### WHAT TO PRODUCE
The copy you give must match the records exactly, except that it holds no images.

### GIVEN DATA
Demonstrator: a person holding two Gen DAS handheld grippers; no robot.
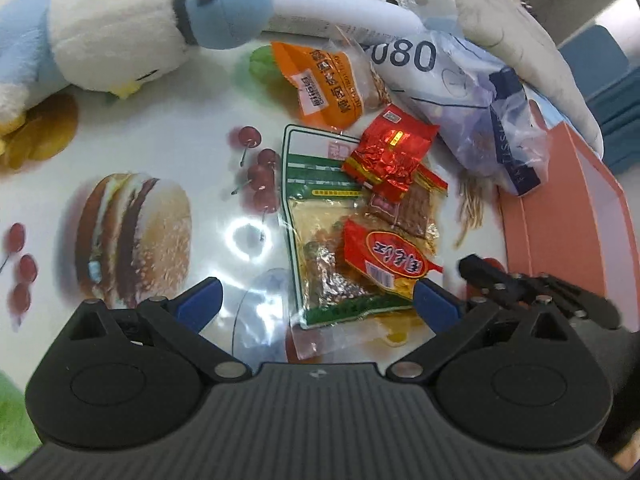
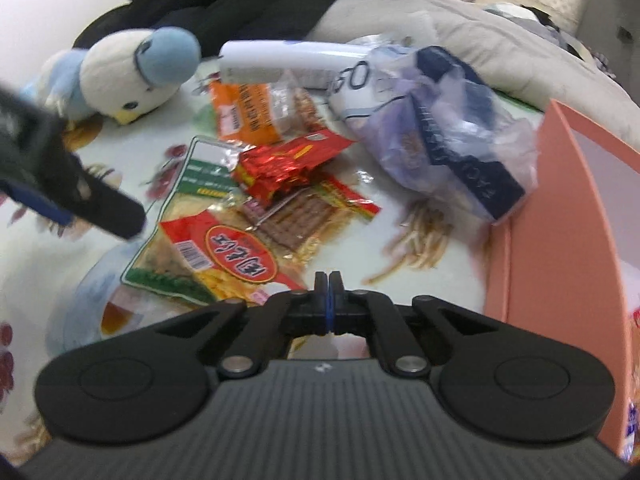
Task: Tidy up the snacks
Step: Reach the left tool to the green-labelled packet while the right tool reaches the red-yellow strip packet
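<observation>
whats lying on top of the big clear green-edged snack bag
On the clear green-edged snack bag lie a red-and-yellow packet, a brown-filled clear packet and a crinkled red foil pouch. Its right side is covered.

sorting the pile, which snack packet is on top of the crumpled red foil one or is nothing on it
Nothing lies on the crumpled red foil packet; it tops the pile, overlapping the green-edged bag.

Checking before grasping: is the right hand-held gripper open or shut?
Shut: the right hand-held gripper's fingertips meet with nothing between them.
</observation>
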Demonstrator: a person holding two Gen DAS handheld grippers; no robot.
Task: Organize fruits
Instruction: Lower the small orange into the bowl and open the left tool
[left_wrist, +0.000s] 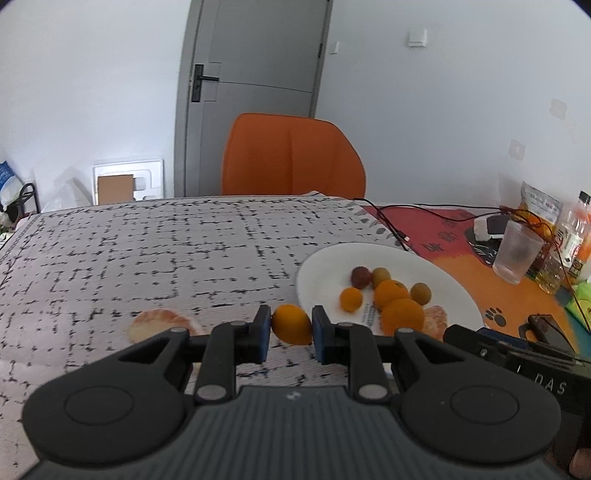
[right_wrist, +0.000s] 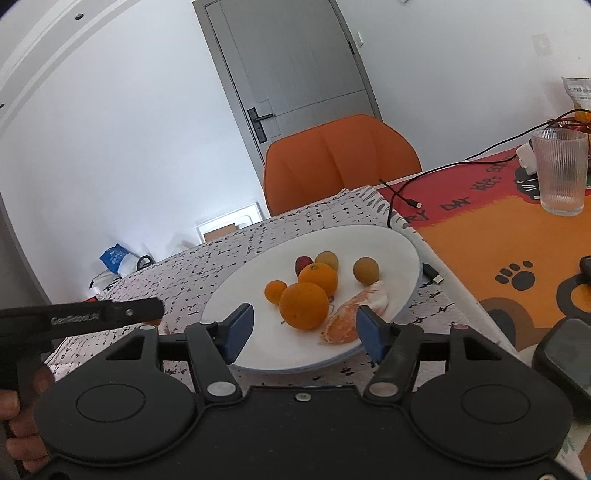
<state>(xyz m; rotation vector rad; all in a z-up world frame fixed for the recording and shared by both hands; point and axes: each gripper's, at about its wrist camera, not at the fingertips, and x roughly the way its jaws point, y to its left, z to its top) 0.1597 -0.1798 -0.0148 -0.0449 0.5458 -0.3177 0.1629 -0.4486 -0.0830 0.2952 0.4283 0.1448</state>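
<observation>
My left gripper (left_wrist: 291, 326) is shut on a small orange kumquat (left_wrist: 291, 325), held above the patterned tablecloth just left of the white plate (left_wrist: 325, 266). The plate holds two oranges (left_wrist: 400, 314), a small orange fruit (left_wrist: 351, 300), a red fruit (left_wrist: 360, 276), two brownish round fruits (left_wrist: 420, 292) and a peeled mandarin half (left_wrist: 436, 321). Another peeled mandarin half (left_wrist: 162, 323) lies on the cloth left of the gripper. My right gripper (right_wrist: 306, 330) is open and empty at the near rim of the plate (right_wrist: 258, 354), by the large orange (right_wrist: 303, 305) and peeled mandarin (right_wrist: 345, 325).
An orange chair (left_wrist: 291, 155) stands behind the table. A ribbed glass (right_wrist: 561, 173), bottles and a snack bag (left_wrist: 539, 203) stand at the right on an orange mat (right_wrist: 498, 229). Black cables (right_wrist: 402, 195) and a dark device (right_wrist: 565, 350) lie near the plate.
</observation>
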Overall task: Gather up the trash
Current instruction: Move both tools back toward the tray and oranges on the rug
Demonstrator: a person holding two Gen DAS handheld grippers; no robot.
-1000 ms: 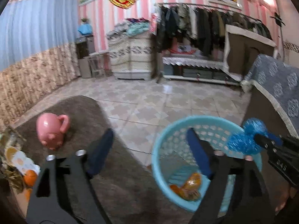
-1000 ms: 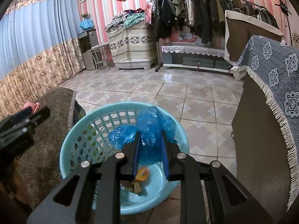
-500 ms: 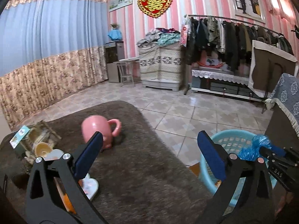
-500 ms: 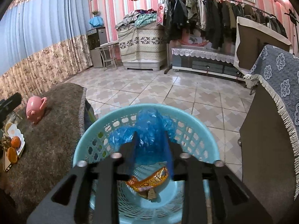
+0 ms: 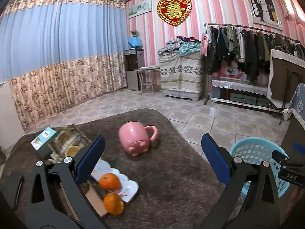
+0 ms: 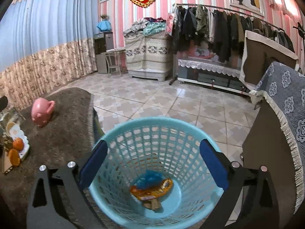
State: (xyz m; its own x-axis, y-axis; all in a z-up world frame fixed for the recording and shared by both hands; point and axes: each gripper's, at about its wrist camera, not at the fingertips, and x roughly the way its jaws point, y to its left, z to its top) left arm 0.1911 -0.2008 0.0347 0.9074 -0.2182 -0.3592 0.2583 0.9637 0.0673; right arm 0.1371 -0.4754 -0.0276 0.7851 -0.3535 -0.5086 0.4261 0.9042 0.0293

### TASK SOLUTION
Demonstrator: a person holding two Gen DAS handheld grippers; no robot.
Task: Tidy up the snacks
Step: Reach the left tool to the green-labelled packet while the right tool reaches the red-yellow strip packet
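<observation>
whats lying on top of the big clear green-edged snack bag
On the clear green-edged snack bag lie a red-and-yellow packet, a brown-filled clear packet and a crinkled red foil pouch. Its right side is covered.

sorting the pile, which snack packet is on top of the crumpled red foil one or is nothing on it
Nothing lies on the crumpled red foil packet; it tops the pile, overlapping the green-edged bag.

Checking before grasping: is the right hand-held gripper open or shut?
Shut: the right hand-held gripper's fingertips meet with nothing between them.
</observation>
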Demonstrator: a person holding two Gen DAS handheld grippers; no robot.
Task: Organize fruits
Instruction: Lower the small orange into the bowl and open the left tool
[left_wrist, +0.000s] 
[right_wrist, +0.000s] 
<state>(xyz m; rotation vector rad; all in a z-up world frame fixed for the recording and shared by both hands; point and axes: each gripper's, at about its wrist camera, not at the fingertips, and x roughly the way its jaws point, y to its left, z to its top) 0.1597 -0.1798 -0.0148 -0.0449 0.5458 -0.3177 0.1629 -0.4486 -0.0830 0.2952 0.4283 0.1448</state>
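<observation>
My left gripper (left_wrist: 291, 326) is shut on a small orange kumquat (left_wrist: 291, 325), held above the patterned tablecloth just left of the white plate (left_wrist: 325, 266). The plate holds two oranges (left_wrist: 400, 314), a small orange fruit (left_wrist: 351, 300), a red fruit (left_wrist: 360, 276), two brownish round fruits (left_wrist: 420, 292) and a peeled mandarin half (left_wrist: 436, 321). Another peeled mandarin half (left_wrist: 162, 323) lies on the cloth left of the gripper. My right gripper (right_wrist: 306, 330) is open and empty at the near rim of the plate (right_wrist: 258, 354), by the large orange (right_wrist: 303, 305) and peeled mandarin (right_wrist: 345, 325).
An orange chair (left_wrist: 291, 155) stands behind the table. A ribbed glass (right_wrist: 561, 173), bottles and a snack bag (left_wrist: 539, 203) stand at the right on an orange mat (right_wrist: 498, 229). Black cables (right_wrist: 402, 195) and a dark device (right_wrist: 565, 350) lie near the plate.
</observation>
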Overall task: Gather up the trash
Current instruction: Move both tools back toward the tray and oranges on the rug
Demonstrator: a person holding two Gen DAS handheld grippers; no robot.
-1000 ms: 
-1000 ms: 
-500 ms: 
-500 ms: 
+0 ms: 
+0 ms: 
State: (xyz m; its own x-axis, y-axis; all in a z-up world frame fixed for the recording and shared by both hands; point and axes: each gripper's, at about its wrist camera, not at the fingertips, and x roughly the way its jaws point, y to its left, z to its top) left arm 0.1911 -0.2008 0.0347 0.9074 -0.2182 -0.3592 0.2583 0.9637 0.0673; right arm 0.1371 -0.4754 -0.0276 0.7851 -0.3535 -0.5086 0.4261 0.9042 0.0293

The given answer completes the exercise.